I am sorry you had to go through this, but I am glad you picked up this little soul and he had a warm, loving plave to pass on.
Thank you for helping him.

Reti


----------



## Dobato

Thanks for trying to help this little one out. Just so you know, anytime you can just pick up a pigeon, unless young and hasn't learned to fly, there is something quite wrong with them, a good many times life-threating kind of wrong. When like this, water to rehydrate them is important and food sometimes, I say sometimes, as there are times when food should be withheld for a bit to make sure consumption will not make things worse, but most often they need some degree of medical help. Sometimes you may be fortunate enough to have a vet you know that will help with a feral pigeon, sometimes there are rehabbers or wildlife centers that can take in and nurse the bird (but caution needs to be exercised with both of these options to make sure they are not simply going to euthanize the bird, as some do with pigeons). A good deal of time this forum will be able to help with nursing and medical information, and we have had many success stories of bringing back very sick birds to health again, with a caregiver willing to take the time and effort to nurse the ill bird.
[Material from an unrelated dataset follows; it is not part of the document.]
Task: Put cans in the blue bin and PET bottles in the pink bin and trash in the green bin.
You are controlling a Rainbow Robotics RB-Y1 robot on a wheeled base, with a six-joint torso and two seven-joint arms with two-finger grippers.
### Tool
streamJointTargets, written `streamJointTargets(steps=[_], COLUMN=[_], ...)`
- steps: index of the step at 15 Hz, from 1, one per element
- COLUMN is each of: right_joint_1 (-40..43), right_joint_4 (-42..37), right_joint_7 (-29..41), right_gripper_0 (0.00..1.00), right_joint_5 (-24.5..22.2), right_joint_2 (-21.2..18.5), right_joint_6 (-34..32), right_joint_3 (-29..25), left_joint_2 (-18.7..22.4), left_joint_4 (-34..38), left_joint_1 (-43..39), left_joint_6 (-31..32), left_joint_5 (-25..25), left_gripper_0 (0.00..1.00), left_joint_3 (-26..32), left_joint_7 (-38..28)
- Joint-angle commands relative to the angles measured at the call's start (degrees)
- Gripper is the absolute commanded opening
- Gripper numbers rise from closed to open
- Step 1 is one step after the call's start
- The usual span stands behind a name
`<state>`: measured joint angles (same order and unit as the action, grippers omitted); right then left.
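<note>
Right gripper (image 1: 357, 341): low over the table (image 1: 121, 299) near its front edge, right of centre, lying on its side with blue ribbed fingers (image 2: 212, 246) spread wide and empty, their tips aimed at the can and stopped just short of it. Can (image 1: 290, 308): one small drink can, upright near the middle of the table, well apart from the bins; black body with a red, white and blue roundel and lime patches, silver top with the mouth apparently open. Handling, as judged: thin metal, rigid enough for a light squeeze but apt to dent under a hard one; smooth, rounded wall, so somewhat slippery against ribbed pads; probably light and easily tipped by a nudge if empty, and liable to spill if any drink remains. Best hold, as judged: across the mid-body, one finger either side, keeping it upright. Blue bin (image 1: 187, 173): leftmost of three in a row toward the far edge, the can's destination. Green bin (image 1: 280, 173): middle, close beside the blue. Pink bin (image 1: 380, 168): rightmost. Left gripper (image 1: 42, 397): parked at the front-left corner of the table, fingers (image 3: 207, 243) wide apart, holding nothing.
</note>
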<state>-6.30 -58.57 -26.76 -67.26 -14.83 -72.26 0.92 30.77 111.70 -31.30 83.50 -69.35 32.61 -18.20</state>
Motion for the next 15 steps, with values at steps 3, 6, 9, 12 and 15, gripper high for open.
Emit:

It sounds like this little one may have needed some meds and perhaps a few more things done that may have helped. In the future if you find another pigeon like this, come here as early as you can and we'll try and help you with the best course of action to help the bird get well again.

Thanks for caring,

Karyn


----------



## whytwings

athompson124 said:


> I picked up a pigeon in our alley a couple nights ago. It wasn't flying and it didn't put up much of a fight to catch. We had been having vicious thunderstorms and I wanted to at least protect it from flooding and dogs. I don't know much about pigeons; I'm just an avid animal lover and try to help anything that needs help that crosses my path. I put seed and water in a dry covered cage and it seemed at first to try and eat but that stopped and he just fluffed himself out. Last night when I got home from work, he was on his side with beak open seemingly struggling to stay alive. I picked him up and held him to my chest. I had some water with sugar/salt that I rubbed on his beak gently that encouraged him to try to drink. He then got still and had a short period trying to flap his wings and then just seemed to die. He froze--no more breathing, nothing. I told my husband he had died and wrapped him in a soft tile but when I looked again, his eyes were open, but other than that he was frozen in an erect sitting position like a taxidernist had posed him. I sat him back in the cage thinking he was dead but confused at the position. I watched for hours - no change. This morning his head was kind of over and it looked more like a death position, and his eyes were closed. It was really weird? Could he have had a stroke? I can't get it out of my head. Any insight would be helpful.


I admit it's not a pleasant thing to happen when a bird dies in your hands .....but you did well !!!


----------



## athompson124

Thank you for helping me understand, but I wish I could have done more. My only consolation is that if he could feel my heart as I held him--he could hopefully feel the love and know he wasn't alone. That's my hope.


----------



## spirit wings

athompson124 said:


> Thank you for helping me understand, but I wish I could have done more. My only consolation is that if he could feel my heart as I held him--he could hopefully feel the love and know he wasn't alone. That's my hope.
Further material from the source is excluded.